As a pediatrician who has practiced both conventional and integrative medicine for over 25 years, I can tell you: one of the most common statements I hear from parents is, “I didn’t realize those were connected.” They’re talking about their child’s chronic eczema and their chronic constipation. Their ADHD symptoms and their picky eating. Their anxiety and their constant stomach aches. So, let’s talk about Gut health in children.
Here’s the truth: in integrative pediatric medicine, we are rarely surprised by these connections. The gut-brain axis is one of the most well-studied — and most under-explained — systems in children’s health. And if your child is struggling in any of these areas, there is a very real chance the gut is part of the story.
What Is the Gut-Brain Axis?
The gut-brain axis is the two-way communication highway between your child’s digestive system and their brain. Roughly 70% of the immune system lives in the gut. And the gut produces more than 90% of the body’s serotonin — yes, the “feel-good” neurotransmitter most people associate with mood and mental health.
This means the microbiome (the ecosystem of bacteria, fungi, and other microorganisms living in your child’s intestines) is not just responsible for processing food. It is actively communicating with the brain, regulating immune responses, and influencing behavior.

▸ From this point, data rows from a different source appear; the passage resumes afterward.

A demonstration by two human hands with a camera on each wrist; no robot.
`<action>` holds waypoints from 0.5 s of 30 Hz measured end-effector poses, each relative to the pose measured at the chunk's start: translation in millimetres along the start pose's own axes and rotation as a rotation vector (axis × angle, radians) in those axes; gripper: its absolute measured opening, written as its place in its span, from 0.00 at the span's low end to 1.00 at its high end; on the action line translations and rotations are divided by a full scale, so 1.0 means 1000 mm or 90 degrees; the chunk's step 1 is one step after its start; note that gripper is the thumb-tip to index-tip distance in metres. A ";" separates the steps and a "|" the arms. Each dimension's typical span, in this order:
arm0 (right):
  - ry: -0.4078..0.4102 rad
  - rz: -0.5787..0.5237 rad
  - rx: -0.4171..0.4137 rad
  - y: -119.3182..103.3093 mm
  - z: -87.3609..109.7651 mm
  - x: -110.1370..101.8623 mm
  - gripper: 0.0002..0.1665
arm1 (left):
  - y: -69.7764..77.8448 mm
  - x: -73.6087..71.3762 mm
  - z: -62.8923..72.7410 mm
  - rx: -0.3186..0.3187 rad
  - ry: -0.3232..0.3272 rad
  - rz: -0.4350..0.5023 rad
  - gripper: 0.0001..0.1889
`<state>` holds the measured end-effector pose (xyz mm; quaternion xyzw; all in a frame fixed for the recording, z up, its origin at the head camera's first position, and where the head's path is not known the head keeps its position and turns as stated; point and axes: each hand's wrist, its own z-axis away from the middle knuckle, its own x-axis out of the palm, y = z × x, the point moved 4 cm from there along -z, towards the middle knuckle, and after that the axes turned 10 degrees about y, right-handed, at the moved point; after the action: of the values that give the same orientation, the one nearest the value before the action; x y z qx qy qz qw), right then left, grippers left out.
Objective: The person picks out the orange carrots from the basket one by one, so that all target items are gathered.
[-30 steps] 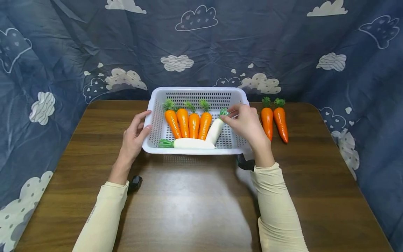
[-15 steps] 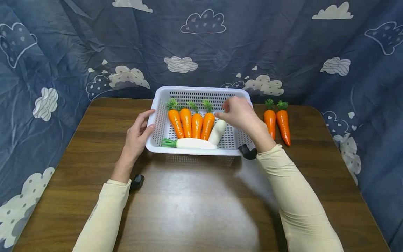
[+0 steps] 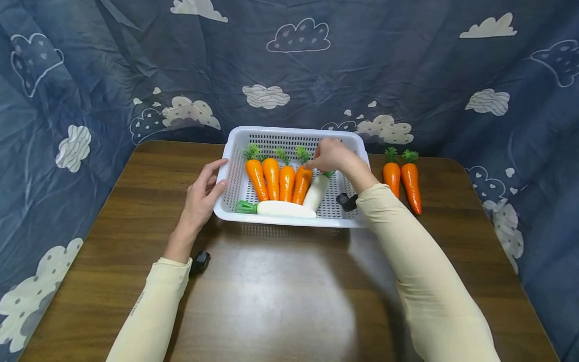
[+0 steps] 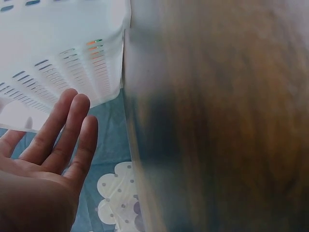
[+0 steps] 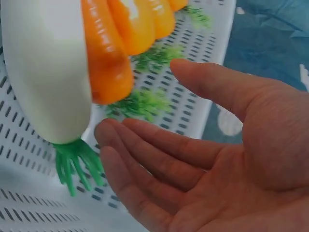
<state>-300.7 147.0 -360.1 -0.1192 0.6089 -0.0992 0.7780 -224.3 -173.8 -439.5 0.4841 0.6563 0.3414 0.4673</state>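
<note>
A white slotted plastic basket [image 3: 294,224] holds several upright orange carrots [image 3: 271,178] in a row and two white radishes. One radish [image 3: 287,209] lies sideways along the front; the other radish [image 3: 317,192] leans at the row's right end. My left hand [image 3: 201,196] rests its fingertips on the basket's left side; in the left wrist view its fingers are straight against the slotted wall. Over the right part of the basket is my right hand [image 3: 332,155]. The right wrist view shows its palm bare, fingertips beside the rightmost carrot [image 5: 108,67] and its feathery green top.
Two more carrots, a nearer-basket carrot [image 3: 391,173] and an outer carrot [image 3: 411,186], lie on the wooden table [image 3: 280,301] to the right of the basket. A dark blue curtain [image 3: 316,90] with cloud prints hangs behind and at both sides.
My right hand has let go of the leaning radish's green top and moved left towards the rightmost carrot's top. The left hand stays at the basket's side. The head view has shifted slightly.
</note>
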 end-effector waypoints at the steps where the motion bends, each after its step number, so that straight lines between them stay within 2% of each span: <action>1: -0.004 0.000 0.007 0.000 -0.002 0.002 0.22 | 0.000 0.000 -0.001 -0.001 0.000 0.000 0.26; 6: -0.015 0.023 0.007 0.002 -0.011 0.014 0.23 | 0.001 0.000 0.000 -0.009 -0.002 -0.002 0.26; 11: -0.026 0.051 0.008 0.003 -0.015 0.022 0.31 | 0.000 0.000 0.001 -0.011 0.001 0.000 0.26; 15: -0.025 0.061 -0.002 0.001 -0.016 0.027 0.30 | 0.000 0.000 0.001 -0.012 0.006 0.001 0.26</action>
<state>-309.7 139.2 -388.5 -0.0931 0.5987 -0.0581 0.7934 -223.6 -174.0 -439.7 0.4789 0.6549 0.3500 0.4682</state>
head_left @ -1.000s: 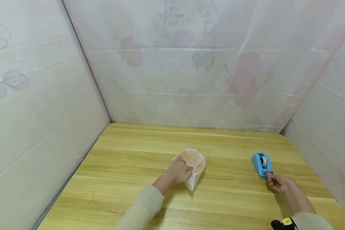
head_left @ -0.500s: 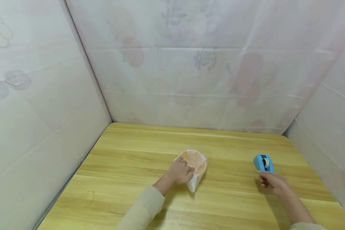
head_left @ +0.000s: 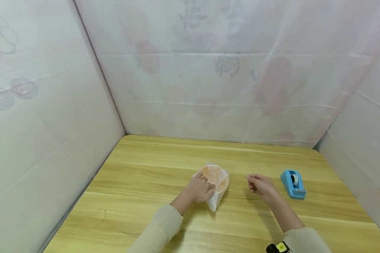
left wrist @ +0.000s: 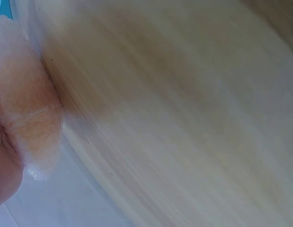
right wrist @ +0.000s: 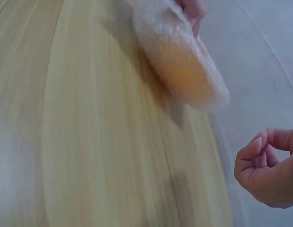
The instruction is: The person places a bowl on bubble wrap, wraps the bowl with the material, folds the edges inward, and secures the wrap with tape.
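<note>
An orange bowl point(head_left: 214, 173) wrapped in bubble wrap point(head_left: 214, 203) sits on the wooden table. My left hand point(head_left: 197, 188) holds it at the near left, fingers bent over the rim onto the wrap. In the right wrist view, the wrapped bowl point(right wrist: 182, 66) appears at the top, with part of the left hand point(right wrist: 196, 10) on it. Right of the bowl, apart from it, my right hand point(head_left: 262, 186) is raised with thumb and forefinger pinched together. A barely visible bit of tape seems to show at those fingertips; in the right wrist view the right hand point(right wrist: 267, 168) hides it.
A blue tape dispenser point(head_left: 292, 188) stands to the right, beyond the right hand. The wooden table point(head_left: 145, 158) meets pale fabric walls point(head_left: 190, 88) at its back and sides.
The right hand has left the tape dispenser's cutting edge and moved left toward the wrapped bowl, still pinching. The dispenser is uncovered. The left hand stays on the bowl.
</note>
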`<state>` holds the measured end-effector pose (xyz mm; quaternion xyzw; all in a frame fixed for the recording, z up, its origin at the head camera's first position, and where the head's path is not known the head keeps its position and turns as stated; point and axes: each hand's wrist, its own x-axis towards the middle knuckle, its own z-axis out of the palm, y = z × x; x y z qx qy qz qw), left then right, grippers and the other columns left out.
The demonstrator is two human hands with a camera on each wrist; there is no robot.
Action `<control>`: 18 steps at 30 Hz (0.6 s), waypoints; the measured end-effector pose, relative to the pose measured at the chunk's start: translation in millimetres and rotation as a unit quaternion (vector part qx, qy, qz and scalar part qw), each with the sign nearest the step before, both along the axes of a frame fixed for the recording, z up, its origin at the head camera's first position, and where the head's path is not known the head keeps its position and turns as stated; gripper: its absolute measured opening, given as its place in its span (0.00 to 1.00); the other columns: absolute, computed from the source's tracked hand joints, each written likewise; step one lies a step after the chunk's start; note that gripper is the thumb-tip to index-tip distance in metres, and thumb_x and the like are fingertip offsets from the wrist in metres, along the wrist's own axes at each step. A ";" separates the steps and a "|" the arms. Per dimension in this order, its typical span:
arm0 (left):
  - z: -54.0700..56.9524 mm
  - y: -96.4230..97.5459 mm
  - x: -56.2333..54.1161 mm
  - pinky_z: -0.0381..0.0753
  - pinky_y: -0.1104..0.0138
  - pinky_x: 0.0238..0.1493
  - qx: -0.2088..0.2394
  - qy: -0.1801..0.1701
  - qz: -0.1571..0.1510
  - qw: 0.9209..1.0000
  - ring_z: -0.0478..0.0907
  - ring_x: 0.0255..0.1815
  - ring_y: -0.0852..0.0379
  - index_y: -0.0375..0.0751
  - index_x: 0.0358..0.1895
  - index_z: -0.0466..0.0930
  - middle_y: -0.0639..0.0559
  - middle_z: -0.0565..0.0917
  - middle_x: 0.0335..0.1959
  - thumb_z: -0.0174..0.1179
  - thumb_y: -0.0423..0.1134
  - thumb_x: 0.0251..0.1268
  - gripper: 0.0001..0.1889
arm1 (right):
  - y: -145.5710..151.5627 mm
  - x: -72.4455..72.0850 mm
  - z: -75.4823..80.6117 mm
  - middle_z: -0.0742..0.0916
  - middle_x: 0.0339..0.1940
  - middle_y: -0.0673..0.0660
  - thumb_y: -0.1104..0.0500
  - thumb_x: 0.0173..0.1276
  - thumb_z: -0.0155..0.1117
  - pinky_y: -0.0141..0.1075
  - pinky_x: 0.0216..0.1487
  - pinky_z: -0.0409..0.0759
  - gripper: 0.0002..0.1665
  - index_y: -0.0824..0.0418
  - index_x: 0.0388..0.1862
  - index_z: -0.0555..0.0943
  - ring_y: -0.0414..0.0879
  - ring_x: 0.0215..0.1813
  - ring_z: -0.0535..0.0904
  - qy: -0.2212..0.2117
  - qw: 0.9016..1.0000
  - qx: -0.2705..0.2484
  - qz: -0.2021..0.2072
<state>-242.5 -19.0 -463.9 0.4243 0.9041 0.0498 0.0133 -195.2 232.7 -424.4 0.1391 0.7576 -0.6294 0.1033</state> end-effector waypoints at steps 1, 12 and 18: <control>0.3 0.4 0.1 0.55 0.58 0.73 0.001 -0.001 0.000 1.000 0.70 0.63 0.55 0.54 0.57 0.77 0.57 0.83 0.51 0.30 0.45 0.69 0.25 | -3.6 -1.7 0.8 0.75 0.27 0.48 0.57 0.72 0.49 0.30 0.30 0.73 0.13 0.65 0.48 0.70 0.37 0.28 0.70 0.001 1.000 -0.004 0.004; -1.9 4.1 -1.8 0.56 0.58 0.72 -0.001 0.007 0.000 1.000 0.70 0.63 0.54 0.54 0.56 0.78 0.57 0.84 0.48 0.30 0.44 0.69 0.25 | -48.2 -24.2 4.7 0.76 0.27 0.49 0.61 0.71 0.51 0.27 0.29 0.74 0.16 0.73 0.50 0.71 0.37 0.27 0.70 0.028 0.999 -0.023 0.005; -3.6 5.4 -5.1 0.58 0.59 0.71 -0.014 0.039 0.000 0.999 0.73 0.60 0.56 0.56 0.56 0.78 0.58 0.85 0.46 0.32 0.46 0.69 0.23 | -81.3 -41.3 -3.9 0.76 0.22 0.50 0.65 0.68 0.53 0.26 0.25 0.73 0.14 0.76 0.46 0.73 0.38 0.24 0.70 0.060 0.997 0.046 0.020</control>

When that ecosystem is out of balance — a condition called dysbiosis — things go wrong in ways that often seem completely unrelated to digestion.
Signs Your Child’s Gut Health May Be Affecting Their Whole Body
Parents often come to us after years of treating symptoms in isolation. Here are some of the patterns we watch for:
- Constipation or irregular bowel movements alongside behavioral challenges
- Recurrent infections or frequent illness with slow recovery
- Skin issues like eczema, rashes, or chronic hives
- Anxiety, mood swings, or emotional dysregulation that don’t have an obvious trigger
- Fatigue that doesn’t improve with rest
- ADHD-like symptoms — difficulty focusing, impulsivity, hyperactivity
- Food sensitivities or extreme picky eating
Any one of these can have many causes. But when a child has multiple of these occurring together, the gut is often the common thread we investigate first.
What Can Disrupt a Child’s Microbiome?
The microbiome is remarkably sensitive — especially in the first years of life, when it’s still being established. Some common disrupting factors include:
- Antibiotic use (necessary sometimes, but they wipe out beneficial bacteria alongside harmful ones)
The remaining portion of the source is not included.